Fuerst works one-on-one with a student who is blind.

“I am able to learn a lot about Braille, ‘travel training’ by helping him learn the campus, and different techniques that the blind use to function,” said Fuerst, a senior occupational science major. “I participate in his sessions with his vision teacher, I help him use the library, we spend an hour in the Weed two times per week, and I assist him at lunch.”

“I experienced the most amazing thing when I took Steve, who is blind, swimming,” said Dean, a senior social work major. “I had never worked with anyone who is blind before, and to see him swim and get around and just enjoy himself was great. I really have a better understanding of people with disabilities and I now have an interest in working with this population in my career as a social worker.”

“Working in the D.R.I.V.E. program has really opened my eyes to working with this special population,” said Ten Eyck, a junior social work major. “I work with one student predominately and he makes me laugh every single day. He taught me about his disability, but he’s taught me more about his abilities.”

According to Guthrie, the linking of faculty, academic programs and students for the D.R.I.V.E. program supports the Center for Experiential Learning’s mission of transforming experience into knowledge.

“This program allows students to have an opportunity to have a work-study position which incorporates a career development experience through being a mentor for the D.R.I.V.E. students,” said Guthrie. “This is just another example of experiential learning that gives our students a competitive advantage.”

And the mentees couldn’t be happier about ‘going to college.’
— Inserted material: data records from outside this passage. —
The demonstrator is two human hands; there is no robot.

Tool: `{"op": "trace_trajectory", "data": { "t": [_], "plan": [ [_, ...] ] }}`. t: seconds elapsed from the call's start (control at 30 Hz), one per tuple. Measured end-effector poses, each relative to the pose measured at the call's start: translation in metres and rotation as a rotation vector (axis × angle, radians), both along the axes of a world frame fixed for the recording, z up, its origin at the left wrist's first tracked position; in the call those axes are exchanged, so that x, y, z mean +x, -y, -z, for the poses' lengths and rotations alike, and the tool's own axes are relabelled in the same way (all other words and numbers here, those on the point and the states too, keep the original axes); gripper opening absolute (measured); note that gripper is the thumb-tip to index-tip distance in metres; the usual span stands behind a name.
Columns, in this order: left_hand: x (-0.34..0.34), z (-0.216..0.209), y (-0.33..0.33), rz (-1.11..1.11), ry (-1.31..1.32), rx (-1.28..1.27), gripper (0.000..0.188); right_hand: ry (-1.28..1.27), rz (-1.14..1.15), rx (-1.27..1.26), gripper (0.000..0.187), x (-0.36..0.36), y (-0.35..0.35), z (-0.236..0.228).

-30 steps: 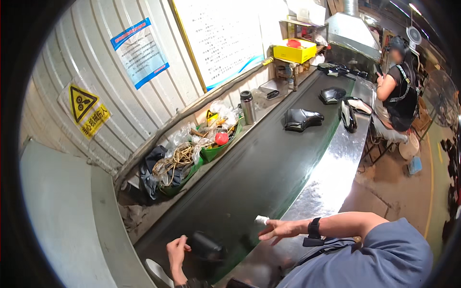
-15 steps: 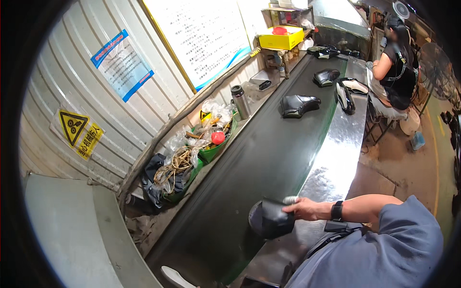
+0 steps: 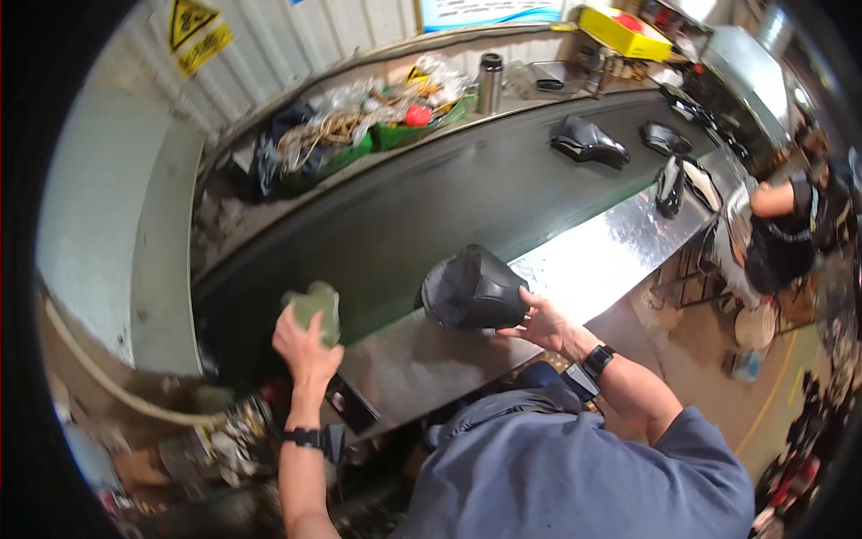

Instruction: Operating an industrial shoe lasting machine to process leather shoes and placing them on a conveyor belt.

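Black shoe upper [image 3: 488, 292] is in the right hand [image 3: 546, 325], whose thumb and fingers pinch its right-hand end, while its wide end faces left. It sits over the line where the dark belt [image 3: 359, 238] meets the shiny metal bench [image 3: 422, 364]; whether its underside touches either, I cannot tell. Over the belt's near edge, the left hand [image 3: 305, 350] has its fingers curled on an olive-green piece [image 3: 321, 310], blurred, so its kind is unclear. A flat dark rectangular object [image 3: 352, 404] lies on the bench just beside the left wrist. Farther along the belt stand a black shoe [image 3: 588, 142] and a smaller dark one [image 3: 664, 137]; near them, a black-and-white pair [image 3: 672, 187] rests on the bench. Behind the belt are a metal flask [image 3: 490, 83] and a red round object [image 3: 418, 116] among plastic bags.
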State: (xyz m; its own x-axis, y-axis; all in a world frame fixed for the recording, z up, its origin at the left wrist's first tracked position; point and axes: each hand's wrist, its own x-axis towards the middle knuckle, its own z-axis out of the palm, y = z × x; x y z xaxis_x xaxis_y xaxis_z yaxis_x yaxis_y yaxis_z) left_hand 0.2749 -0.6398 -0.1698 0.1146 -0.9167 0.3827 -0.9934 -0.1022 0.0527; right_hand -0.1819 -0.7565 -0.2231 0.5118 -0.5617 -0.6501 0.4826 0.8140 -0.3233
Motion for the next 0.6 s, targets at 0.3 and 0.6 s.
{"op": "trace_trajectory", "data": {
  "t": [0.3, 0.6],
  "plan": [
    [-0.218, 0.025, -0.022, 0.529, 0.013, -0.129, 0.053, -0.166, 0.023, -0.197, 0.060, -0.067, -0.022, -0.017],
    [-0.240, 0.026, -0.002, 0.141, -1.442, 0.031, 0.025, -0.568, 0.073, -0.647, 0.049, -0.068, -0.039, -0.065]
  ]
}}
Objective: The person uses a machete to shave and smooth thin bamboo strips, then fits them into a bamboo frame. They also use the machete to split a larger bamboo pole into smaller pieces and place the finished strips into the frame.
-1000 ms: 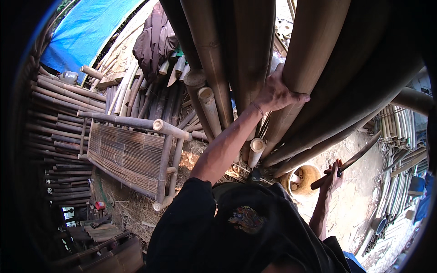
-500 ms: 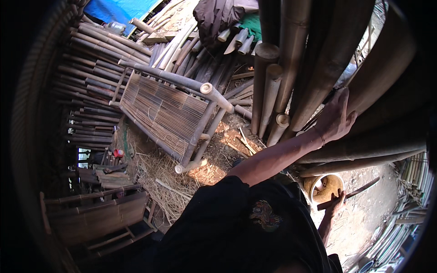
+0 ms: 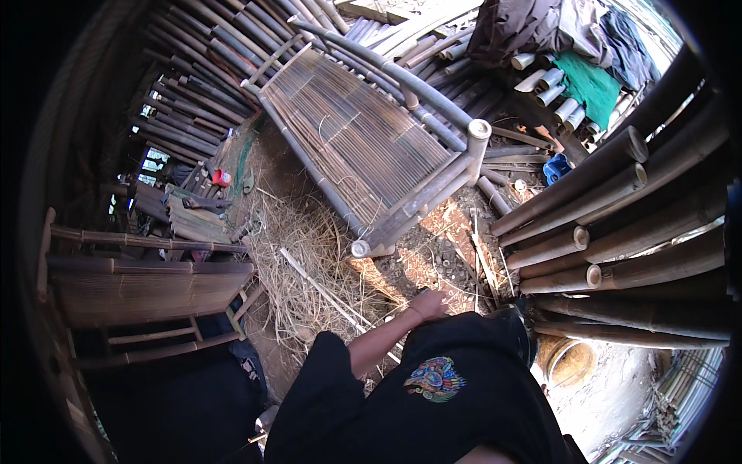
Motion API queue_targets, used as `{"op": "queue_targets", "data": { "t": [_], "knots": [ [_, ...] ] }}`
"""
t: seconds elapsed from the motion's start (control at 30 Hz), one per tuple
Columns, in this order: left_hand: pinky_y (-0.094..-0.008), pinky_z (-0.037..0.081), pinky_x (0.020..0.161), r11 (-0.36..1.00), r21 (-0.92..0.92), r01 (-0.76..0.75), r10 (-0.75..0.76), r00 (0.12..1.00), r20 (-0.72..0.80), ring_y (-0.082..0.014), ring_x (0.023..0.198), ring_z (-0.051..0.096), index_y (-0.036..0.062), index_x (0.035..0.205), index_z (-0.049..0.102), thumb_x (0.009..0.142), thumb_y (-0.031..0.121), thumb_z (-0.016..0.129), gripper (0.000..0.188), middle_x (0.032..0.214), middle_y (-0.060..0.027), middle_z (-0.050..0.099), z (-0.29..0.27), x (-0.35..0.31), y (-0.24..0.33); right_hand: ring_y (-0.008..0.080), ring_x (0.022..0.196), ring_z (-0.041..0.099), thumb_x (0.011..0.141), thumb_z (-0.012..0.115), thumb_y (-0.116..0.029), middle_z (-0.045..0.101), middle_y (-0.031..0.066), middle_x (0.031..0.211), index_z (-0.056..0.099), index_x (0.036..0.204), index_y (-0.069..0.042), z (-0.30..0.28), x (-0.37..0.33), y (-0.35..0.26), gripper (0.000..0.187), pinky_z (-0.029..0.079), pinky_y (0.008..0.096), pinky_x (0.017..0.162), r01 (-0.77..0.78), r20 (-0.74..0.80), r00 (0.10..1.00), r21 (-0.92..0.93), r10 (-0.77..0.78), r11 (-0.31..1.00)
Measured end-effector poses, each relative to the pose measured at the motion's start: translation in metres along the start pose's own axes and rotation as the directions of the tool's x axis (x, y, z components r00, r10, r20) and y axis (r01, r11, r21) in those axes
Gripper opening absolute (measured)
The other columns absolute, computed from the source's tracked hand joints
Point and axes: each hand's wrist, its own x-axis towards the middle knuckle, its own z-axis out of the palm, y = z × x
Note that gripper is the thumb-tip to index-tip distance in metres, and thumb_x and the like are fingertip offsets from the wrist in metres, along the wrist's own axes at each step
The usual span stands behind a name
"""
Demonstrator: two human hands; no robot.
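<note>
My left hand (image 3: 430,304) is in front of my waist, over the littered ground. Its fingers are too small and foreshortened to show whether they are closed, and no object shows in it. My right hand does not show; my dark shirt covers that side. Beyond my left hand stands a long bamboo bench (image 3: 348,139) with a slatted top and round pole rails. To the right, several thick bamboo poles (image 3: 572,247) lean in a row with their cut ends toward me. Beside my right side is a yellowish bucket (image 3: 568,362).
Straw and bamboo shavings (image 3: 297,271) cover the ground at the left. Behind them lie stacked bamboo pieces and a red cup (image 3: 222,178). A bamboo seat (image 3: 147,298) stands at the lower left. Dark cloth (image 3: 541,31) and a green cloth (image 3: 591,89) cover poles at the back.
My left hand has come down from the leaning poles to my waist. My right hand, which held a long dark blade-like tool, has gone out of sight. The view has turned left.
</note>
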Motion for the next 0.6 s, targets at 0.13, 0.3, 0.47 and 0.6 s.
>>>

“The [ARC] students are ecstatic to be on campus,” said Bond. “All the professors and work-study students have been phenomenal in including them in campus life. All of the D.R.I.V.E. student have [Keuka College] IDs and e-mail addresses, and they were even given Keuka College messenger bags from Executive Director of Alumni and Family Relations Kathy Waye as a welcome to campus. Everyone has been so helpful and welcoming, from food service, to IT (information technology), to housekeeping, to payroll, to the registrar’s office, and the experiential education office. All of them have been integral to the successful transition of these seven to the College community.

According to Bond, Keuka faculty members volunteer to have D.R.I.V.E. students in their classroom and they are integrated into the classroom environment as much as possible.

“The students sit in on one or two classes per semester,” she explained. “They choose the classes based on their personal interests and goals for the future.”

The classes that D.R.I.V.E. students are sitting in on this semester include American Sign Language I, Introduction to Human Development, Ceramics I, Introduction to Criminal Justice, Drama and Film, Food and Society, and Wellness.

“When they are not in class, the students are utilizing other campus facilities such as the Weed Physical Arts Center, computer lab, library, or dining in the Geiser Refectory,” said Bond. “Each student has IEP (Individualized Education Program) goals and dreams for the future that they work on with the program’s transition educator while they are on-site as well.

“Some of the goals they have and are working on include learning to read; getting their GED; getting their (driver’s) license; learning about nutrition and cooking; researching careers in child care, the movie industry, police work, food service, horticulture, and the arts; learning to budget and have a checking account; and learning about social interaction and appropriate behavior,” added Bond.

And, like their Keuka College peer mentors, the D.R.I.V.E. participants can look forward to celebrating “graduation” after four years of hard work.

“We have established a system of credits for the student to earn, much like their peers without disabilities do,” said Bond. “The aim is for the program to last approximately three to four years, with the goal of employability upon leaving the program.”